Well, Ninth Circuit-inspired hope aside, the prospect of corporate liability for human rights abuses still looks pretty grim. The truth is that many U.S. courts remain hostile to claims like those pursued in Doe, and even if the Doe Plaintiffs wind up prevailing in the Ninth Circuit, it is hard to imagine such a decision holding up on appeal to the Roberts Court.
Of course, local courts — to the extent they even exist — are unlikely to be any help to plaintiffs alleging human rights violations against multinationals. As Human Rights Watch observed of Cote d’Ivoire in 2010: “The [Ivorian] judicial system remains plagued by corruption, a lack of independence, and insufficient resources.” Unfortunately, those are traits shared by many states on the African continent and beyond, particularly in regions with cheap labor and abundant resources.
It seems to me that the ATS exists for these very reasons; otherwise, what are foreign victims to do when a major corporation contributes to international human rights violations? Access to effective remedies is the third pillar of the UN Guiding Principles on Business and Human Rights, and the current realities have led some nations to call for a binding treaty on business and human rights. Yet, it is hardly clear that such a treaty would solve the access-to-justice problem.

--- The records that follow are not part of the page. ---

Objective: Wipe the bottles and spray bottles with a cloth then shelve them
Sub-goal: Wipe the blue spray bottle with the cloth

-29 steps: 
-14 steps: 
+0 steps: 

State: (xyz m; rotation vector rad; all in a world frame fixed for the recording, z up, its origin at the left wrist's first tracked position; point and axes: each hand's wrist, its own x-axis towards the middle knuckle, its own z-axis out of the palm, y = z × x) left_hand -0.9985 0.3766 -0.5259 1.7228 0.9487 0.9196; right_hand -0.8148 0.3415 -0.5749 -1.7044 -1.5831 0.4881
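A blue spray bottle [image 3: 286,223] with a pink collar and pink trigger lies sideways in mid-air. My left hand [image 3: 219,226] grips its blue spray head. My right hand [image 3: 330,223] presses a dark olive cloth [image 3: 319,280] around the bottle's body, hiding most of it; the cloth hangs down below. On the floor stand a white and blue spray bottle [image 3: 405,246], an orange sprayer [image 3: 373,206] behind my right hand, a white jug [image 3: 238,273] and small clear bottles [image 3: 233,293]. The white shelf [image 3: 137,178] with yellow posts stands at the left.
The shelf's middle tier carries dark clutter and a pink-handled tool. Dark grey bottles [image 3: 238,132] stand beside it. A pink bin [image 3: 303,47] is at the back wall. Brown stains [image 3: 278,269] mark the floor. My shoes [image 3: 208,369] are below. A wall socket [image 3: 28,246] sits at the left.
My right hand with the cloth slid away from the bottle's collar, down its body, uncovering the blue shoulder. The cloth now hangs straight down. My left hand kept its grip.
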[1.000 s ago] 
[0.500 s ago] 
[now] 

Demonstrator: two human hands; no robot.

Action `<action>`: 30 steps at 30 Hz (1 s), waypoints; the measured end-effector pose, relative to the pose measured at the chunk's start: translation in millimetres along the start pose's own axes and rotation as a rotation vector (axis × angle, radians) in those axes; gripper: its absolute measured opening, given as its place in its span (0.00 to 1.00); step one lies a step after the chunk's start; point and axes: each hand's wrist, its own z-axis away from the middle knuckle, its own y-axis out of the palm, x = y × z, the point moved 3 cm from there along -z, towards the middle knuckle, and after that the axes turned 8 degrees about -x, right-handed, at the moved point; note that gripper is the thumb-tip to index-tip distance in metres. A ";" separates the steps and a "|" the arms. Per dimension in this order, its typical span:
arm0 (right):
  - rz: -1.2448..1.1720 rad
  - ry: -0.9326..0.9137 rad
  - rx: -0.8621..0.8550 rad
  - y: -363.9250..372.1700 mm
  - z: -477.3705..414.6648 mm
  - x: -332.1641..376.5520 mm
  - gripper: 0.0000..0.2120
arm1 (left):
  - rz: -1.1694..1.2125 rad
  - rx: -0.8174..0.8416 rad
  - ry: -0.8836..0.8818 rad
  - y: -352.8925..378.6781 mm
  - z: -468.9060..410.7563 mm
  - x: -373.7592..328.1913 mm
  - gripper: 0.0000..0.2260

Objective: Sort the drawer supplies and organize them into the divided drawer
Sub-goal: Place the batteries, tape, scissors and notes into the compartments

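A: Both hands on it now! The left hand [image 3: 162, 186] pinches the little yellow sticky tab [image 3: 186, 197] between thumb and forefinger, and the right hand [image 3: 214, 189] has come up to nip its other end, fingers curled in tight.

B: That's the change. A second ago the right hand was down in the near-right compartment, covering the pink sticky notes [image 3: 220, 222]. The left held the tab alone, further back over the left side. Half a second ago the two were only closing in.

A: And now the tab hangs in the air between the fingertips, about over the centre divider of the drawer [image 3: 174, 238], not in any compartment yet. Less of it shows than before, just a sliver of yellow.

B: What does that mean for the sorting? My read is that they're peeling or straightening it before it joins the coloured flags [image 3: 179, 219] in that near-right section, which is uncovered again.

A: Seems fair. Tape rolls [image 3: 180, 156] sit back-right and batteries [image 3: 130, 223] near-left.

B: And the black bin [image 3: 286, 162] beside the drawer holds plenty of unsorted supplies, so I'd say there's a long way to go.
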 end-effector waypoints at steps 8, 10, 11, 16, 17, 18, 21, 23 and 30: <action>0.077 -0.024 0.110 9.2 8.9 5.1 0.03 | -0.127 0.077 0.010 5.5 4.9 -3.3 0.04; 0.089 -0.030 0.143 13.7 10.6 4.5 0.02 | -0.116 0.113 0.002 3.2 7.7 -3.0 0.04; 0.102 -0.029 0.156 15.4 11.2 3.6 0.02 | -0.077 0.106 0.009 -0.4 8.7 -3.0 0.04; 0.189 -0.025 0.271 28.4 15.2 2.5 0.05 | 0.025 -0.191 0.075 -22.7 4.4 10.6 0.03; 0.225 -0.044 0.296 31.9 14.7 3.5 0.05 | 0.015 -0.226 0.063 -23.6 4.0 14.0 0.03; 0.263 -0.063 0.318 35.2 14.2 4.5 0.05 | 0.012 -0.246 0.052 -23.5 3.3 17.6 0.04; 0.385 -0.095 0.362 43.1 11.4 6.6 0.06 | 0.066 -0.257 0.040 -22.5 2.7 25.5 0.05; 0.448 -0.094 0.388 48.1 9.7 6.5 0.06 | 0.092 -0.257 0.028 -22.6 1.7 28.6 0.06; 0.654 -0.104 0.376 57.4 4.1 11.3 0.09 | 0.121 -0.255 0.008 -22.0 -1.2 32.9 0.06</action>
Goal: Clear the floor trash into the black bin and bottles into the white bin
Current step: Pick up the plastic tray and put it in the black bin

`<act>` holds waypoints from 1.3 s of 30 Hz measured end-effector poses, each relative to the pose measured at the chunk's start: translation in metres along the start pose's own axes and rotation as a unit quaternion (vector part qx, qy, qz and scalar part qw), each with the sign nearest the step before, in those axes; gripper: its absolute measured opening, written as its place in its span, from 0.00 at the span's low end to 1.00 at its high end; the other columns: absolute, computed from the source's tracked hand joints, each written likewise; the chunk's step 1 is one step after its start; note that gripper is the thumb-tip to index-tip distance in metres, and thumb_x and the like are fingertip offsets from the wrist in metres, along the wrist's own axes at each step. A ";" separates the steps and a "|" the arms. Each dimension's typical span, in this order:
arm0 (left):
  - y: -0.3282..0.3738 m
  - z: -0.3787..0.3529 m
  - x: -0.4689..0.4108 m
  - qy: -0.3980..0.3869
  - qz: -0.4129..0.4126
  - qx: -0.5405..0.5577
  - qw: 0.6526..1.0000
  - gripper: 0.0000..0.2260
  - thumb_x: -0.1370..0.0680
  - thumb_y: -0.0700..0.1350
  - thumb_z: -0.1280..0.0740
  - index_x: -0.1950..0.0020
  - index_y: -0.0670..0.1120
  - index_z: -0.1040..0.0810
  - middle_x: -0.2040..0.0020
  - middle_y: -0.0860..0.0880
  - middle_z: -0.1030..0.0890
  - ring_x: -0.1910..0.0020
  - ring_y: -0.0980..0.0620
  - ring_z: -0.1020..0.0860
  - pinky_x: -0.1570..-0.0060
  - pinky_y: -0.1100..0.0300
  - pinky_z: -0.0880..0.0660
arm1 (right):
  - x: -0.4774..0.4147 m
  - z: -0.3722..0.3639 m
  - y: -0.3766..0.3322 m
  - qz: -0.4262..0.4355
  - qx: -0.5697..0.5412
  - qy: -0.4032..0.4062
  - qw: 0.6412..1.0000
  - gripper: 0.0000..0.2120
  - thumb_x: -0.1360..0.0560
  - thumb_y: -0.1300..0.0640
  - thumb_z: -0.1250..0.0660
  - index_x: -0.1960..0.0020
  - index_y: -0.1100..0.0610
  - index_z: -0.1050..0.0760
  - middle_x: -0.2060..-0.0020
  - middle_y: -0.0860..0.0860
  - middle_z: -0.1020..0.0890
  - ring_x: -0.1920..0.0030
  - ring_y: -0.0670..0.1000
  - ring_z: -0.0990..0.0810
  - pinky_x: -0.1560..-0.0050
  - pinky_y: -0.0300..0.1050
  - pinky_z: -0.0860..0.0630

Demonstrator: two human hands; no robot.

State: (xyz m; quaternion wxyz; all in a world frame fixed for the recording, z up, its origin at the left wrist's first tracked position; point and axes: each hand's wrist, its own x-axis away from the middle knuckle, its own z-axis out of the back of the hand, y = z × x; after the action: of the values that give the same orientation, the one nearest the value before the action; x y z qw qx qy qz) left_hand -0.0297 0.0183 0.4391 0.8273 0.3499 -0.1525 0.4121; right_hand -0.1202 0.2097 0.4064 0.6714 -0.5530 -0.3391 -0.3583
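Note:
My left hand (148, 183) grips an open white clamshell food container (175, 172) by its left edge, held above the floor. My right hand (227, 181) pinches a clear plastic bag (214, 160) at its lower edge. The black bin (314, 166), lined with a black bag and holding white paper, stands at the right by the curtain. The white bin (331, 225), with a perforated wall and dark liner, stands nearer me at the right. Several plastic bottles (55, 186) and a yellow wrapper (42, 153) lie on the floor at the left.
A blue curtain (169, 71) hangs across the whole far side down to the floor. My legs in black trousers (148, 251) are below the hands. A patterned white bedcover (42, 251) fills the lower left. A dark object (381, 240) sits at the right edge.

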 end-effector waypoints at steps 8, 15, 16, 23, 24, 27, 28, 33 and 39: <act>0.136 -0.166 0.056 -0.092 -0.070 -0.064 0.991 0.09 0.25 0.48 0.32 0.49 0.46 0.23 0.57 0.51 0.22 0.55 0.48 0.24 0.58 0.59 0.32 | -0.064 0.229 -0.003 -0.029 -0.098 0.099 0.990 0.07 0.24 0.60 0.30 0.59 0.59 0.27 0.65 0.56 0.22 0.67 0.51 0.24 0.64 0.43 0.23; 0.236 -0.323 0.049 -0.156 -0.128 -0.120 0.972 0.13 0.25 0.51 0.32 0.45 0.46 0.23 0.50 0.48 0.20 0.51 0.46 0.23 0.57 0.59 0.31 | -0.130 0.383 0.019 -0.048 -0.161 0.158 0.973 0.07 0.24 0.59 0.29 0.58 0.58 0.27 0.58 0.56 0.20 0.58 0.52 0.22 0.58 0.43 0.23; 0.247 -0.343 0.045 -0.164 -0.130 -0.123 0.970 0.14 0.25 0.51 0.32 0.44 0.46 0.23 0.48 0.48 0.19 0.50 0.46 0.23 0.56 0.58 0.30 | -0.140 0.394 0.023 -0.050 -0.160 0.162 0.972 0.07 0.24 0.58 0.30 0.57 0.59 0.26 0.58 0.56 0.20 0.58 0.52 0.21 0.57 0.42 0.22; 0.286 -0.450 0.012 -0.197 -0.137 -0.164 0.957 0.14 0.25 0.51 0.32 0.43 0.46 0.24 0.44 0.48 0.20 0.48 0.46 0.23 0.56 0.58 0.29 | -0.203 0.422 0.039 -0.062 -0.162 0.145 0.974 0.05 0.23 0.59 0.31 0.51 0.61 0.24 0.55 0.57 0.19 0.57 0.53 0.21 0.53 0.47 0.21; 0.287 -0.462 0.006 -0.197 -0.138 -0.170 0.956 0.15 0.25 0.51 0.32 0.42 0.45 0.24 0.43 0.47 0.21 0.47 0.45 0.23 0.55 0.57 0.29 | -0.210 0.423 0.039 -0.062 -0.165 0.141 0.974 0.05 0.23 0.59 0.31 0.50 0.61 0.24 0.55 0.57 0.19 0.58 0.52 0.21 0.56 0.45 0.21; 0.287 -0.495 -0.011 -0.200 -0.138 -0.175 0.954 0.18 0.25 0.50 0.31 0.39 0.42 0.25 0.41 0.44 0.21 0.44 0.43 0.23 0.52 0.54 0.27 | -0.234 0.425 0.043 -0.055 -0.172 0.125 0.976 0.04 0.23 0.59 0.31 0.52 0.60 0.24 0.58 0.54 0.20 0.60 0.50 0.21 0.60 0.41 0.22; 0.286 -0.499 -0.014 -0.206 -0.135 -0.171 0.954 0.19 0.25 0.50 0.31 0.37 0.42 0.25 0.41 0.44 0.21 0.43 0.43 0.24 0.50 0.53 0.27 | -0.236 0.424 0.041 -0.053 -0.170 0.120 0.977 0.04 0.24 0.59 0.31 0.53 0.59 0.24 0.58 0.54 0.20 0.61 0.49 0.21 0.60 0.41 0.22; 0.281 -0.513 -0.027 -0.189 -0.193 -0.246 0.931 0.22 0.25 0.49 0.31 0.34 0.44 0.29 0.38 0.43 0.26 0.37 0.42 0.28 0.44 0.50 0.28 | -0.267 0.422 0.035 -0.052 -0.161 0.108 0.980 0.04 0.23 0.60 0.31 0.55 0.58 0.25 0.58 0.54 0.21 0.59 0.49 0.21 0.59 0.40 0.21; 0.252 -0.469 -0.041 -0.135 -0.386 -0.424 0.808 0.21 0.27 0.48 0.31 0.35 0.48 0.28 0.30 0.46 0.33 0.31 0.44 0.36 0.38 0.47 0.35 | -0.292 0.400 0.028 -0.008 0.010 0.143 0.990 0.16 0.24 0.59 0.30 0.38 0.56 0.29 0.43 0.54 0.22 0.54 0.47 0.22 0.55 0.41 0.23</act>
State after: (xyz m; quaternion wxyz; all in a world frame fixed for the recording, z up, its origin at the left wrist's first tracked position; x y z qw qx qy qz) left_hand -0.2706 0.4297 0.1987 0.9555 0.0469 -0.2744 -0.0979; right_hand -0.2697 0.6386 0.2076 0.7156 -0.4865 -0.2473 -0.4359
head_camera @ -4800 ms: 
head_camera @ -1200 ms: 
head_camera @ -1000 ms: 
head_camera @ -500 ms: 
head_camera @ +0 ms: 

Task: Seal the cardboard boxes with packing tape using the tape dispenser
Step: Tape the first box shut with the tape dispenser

So what is the way forward? First, we can hope for a well-reasoned, positive outcome in Doe, and for (favorable) clarification from the Supreme Court regarding the application of the ATS to corporations. In the meantime, we can work toward strengthening the rule of law and encouraging multinationals to continue to take seriously and work to implement the Guiding Principles. It may be a dim light, but it’s there.